Sepotong puisi almarhum W.S. Rendra itu kini makin akrab di telingaku. Semakin lama, hidup semakin asyik menghajarku hingga nyaris tiada yang tersisa. Satu-satunya yang tertinggal mungkin hanyalah kesabaran. Kesabaran dan kesabaran. Mungkin bosan rasanya harus bersabar di tengah keterpurukan, namun tiada lagi yang bisa dilakukan dalam situasi terpuruk dan terjepit ini selain bersabar.
Sabar dalam menerima apa saja yang dihantamkan kehidupan ke dada kita. Sabar menerima segala yang memunggungi kita. Sabar menghadapi segala kemungkinan di depan yang mungkin bisa menjatuhkan kita. Kesabaran bagaikan tameng yang tiada habis-habisnya. Ia yang senantiasa menjaga laku kita dalam kehidupan.
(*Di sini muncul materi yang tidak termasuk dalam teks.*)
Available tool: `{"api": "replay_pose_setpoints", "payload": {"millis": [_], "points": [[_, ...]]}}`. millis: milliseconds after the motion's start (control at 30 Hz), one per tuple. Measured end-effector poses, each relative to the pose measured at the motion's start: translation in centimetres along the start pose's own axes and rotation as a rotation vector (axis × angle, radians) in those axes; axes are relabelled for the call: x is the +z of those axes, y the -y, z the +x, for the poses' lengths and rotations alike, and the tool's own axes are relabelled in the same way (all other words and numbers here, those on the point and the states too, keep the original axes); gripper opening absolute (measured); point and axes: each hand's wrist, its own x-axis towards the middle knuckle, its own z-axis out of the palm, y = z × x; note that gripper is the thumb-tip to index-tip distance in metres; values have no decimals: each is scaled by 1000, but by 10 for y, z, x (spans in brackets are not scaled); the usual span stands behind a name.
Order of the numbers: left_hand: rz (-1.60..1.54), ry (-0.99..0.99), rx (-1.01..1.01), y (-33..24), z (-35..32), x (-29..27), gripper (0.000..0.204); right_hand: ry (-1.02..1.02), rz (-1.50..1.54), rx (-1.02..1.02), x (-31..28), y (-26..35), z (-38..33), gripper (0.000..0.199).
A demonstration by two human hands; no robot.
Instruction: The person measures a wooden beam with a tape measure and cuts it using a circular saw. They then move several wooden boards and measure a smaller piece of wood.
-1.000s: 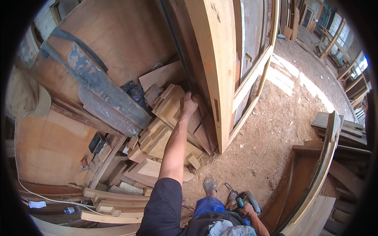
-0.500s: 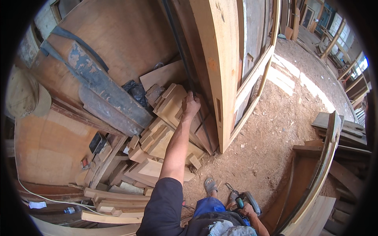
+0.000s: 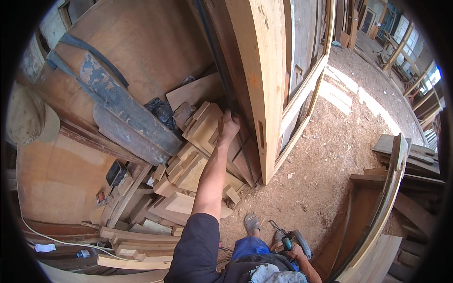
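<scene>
My left hand (image 3: 229,127) is stretched forward, its fingers closed round a long, thin dark bar (image 3: 215,52). This bar leans among upright boards, beside a thick pale timber door frame (image 3: 250,75) with a mortise slot near its lower end. Below the hand lies a stack of short cut wood blocks (image 3: 200,129). Down by my right leg, my right hand (image 3: 297,253) grips a power tool (image 3: 287,243) with a green handle. A grey rounded body or guard shows beside it; the exact kind of tool is hard to make out.
Sawdust and chips cover the floor (image 3: 311,174). On the left stand big plywood sheets (image 3: 141,42), a peeling blue-grey board (image 3: 122,108) and a hanging cap (image 3: 28,115). Curved timber strips (image 3: 141,247) lie lower left. A curved wooden frame (image 3: 389,198) stands on the right.
The view has shifted very slightly. Both hands keep their places and their holds.
</scene>
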Motion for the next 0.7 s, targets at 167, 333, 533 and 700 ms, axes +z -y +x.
{"api": "replay_pose_setpoints", "payload": {"millis": [167,333,533,700], "points": [[-48,-70,49,-2,-4,0,27,18,15,17,-1,-2,5,42],[29,-166,109,-14,6,-6,27,32,33,7,1,-5,8,40],[-11,-114,92,-20,10,-10,30,41,51,6,10,-16,18,45],[95,-46,5,-9,11,-8,34,58,36,4,10,-15,19,47]]}}
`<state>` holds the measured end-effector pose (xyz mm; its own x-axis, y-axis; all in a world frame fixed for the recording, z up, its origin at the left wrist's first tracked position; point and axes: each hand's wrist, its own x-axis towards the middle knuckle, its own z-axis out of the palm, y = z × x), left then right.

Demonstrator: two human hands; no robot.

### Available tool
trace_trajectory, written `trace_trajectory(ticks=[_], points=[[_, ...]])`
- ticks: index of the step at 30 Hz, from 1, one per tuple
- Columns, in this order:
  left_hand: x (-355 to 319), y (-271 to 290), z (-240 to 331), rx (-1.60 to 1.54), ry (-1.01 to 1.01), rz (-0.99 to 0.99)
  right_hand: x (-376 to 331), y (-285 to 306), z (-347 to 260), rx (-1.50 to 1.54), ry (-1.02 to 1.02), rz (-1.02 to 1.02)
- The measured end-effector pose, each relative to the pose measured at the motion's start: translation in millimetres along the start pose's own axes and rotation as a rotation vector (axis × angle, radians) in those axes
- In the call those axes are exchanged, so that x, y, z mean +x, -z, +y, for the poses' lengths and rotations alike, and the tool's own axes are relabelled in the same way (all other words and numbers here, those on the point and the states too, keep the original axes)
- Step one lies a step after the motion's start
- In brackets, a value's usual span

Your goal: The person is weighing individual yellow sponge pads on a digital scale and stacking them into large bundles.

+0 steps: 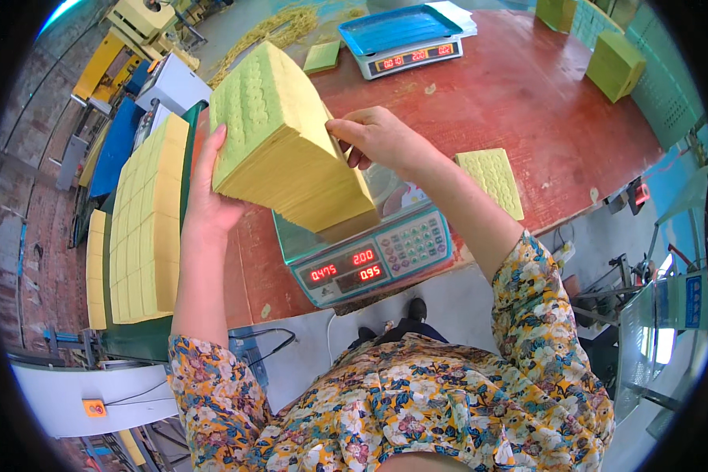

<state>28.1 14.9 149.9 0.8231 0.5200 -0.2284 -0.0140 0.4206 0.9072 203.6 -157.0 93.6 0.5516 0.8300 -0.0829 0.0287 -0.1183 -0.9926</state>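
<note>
Sleeves: floral sleeves (527, 330) sit nearest the lens, both forearms rising from the lower edge toward the table.
Left hand: left hand (204, 200) cups the back of a thick yellow paper stack (279, 138), palm flat and fingers spread against its side, so it is grasping the stack.
Right hand: right hand (381, 138) pinches the stack's top right edge with bent fingers.
Stack position: tilted, its lower corner resting on the pan of the near weighing scale (374, 252), which sits at the near edge of the red table (527, 102).
Risk: sheets look loose; held at this slant they could fan out or slide off the pan over the near edge if either grip eases.
Containers: the near scale's pan holds only the stack's corner; a second scale (405, 39) at the far edge has a blue tray that looks bare.
Nearby: a single embossed yellow sheet (492, 179) lies right of the near scale; rows of yellow stacks (145, 220) fill a bench off the left edge; more blocks (615, 64) sit at the far right corner.
</note>
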Motion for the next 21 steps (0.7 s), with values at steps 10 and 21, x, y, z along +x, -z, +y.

Bilamana kesabaran hilang, maka segala hal bisa kita lakukan. Prinsip-prinsip apapun bisa kita langgar. Akal sehat bisa kita tipu, hati nurani bisa kita remukkan. Segala yang baik dari kehidupan bisa sirna sekejap mata. Tiada lagi batasan-batasan yang tidak bisa kita langgar, semuanya bisa dilanggar. Bilamana kesabaran lenyap, sesungguhnya itulah kemenangan kehidupan. Hilangnya kesabaran berarti suksesnya hidup menjatuhkan kita.
Kesabaran bagaikan bumi yang senantiasa memancarkan kehidupan, harapan-harapan baru, serta semangat untuk senantiasa bertahan dalam situasi apapun. Dalam keadaan sesempit apapun, kita masih bisa tersenyum dan bersyukur.